§ What the task requires:
Lines below that include the word "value" should each be copied.

§ Provided material:
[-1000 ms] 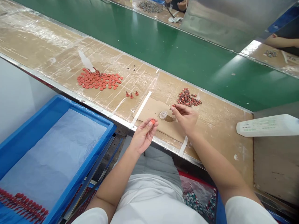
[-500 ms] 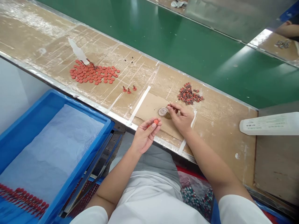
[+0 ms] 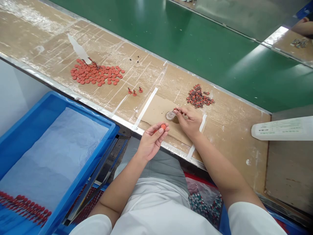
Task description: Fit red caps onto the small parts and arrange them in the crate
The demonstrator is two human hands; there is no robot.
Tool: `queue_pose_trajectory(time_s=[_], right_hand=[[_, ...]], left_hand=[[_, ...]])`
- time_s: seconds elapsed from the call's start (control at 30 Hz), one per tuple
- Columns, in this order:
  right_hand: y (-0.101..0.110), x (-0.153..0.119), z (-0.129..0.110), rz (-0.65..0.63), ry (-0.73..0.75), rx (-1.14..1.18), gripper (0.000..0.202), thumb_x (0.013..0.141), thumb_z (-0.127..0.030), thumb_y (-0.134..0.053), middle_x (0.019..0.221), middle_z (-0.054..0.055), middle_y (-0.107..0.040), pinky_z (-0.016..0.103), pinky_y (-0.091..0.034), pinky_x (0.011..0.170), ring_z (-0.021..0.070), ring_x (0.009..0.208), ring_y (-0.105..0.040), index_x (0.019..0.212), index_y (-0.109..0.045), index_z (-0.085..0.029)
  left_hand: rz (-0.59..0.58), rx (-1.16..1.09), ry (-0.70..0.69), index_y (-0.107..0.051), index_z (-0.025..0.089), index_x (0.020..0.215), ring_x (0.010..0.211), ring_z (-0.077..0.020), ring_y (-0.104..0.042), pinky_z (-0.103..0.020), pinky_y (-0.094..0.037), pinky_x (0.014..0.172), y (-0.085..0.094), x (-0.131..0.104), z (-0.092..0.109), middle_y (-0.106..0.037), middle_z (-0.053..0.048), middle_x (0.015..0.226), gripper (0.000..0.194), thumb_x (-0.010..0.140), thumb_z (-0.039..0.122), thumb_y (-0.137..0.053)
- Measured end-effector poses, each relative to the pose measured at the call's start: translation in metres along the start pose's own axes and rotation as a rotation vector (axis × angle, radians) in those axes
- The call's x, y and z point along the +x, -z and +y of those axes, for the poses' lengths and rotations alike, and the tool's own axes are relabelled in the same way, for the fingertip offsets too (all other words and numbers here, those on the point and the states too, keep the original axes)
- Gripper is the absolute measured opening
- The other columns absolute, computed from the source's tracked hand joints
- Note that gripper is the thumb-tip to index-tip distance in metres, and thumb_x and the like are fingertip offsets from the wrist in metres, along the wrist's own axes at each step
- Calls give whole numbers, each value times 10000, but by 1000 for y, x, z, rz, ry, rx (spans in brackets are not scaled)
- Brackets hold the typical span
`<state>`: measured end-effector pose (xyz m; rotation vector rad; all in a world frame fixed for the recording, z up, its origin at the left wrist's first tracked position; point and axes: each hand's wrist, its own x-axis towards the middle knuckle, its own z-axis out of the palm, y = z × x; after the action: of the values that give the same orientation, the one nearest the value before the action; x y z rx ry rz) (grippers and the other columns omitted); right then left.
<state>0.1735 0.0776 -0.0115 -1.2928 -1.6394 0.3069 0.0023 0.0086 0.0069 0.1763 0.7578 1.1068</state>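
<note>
Between the thumb and fingers of my left hand [image 3: 153, 140] is a small round red disc [image 3: 163, 126], held over the table's front edge. My right hand [image 3: 189, 120] pinches a small red and dark figure piece [image 3: 175, 109] at the rim of a small clear dish [image 3: 170, 115]. Whether the piece touches the dish I cannot tell. The dish stands on a taped-down cardboard sheet [image 3: 156, 109]. Behind my right hand lies a pile of red and dark pieces [image 3: 198, 97]. Left of the sheet, 3 red discs with dark figures upright on them [image 3: 134, 92] stand together.
Many loose red discs [image 3: 97, 75] lie at the left with a white strip [image 3: 78, 49] beside them. A blue bin [image 3: 52, 140] with a pale sheet and rows of red pieces is at lower left. A white bottle [image 3: 281, 129] juts in from the right. Beyond runs a green belt [image 3: 171, 39].
My right hand has barely shifted, and the piece in it stays by the dish. My left hand keeps the disc in the same place. The view has tilted slightly.
</note>
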Motion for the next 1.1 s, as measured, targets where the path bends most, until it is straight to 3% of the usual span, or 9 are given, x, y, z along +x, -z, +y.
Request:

§ Task answer:
- Calls give whole numbers, each value times 10000, but by 1000 for y, x, z, rz, ry, rx (spans in brackets are not scaled)
`<state>`: measured end-effector pose (xyz m; rotation vector rad; all in a world frame fixed for the recording, z up, its origin at the left wrist's first tracked position; point and axes: each hand's wrist, its own x-axis towards the middle knuckle, its own z-axis out of the palm, y = z × x; after the action: of the values that give the same orientation, the one nearest the value before the action; x y z rx ry rz) (grippers and the other columns omitted); right then left.

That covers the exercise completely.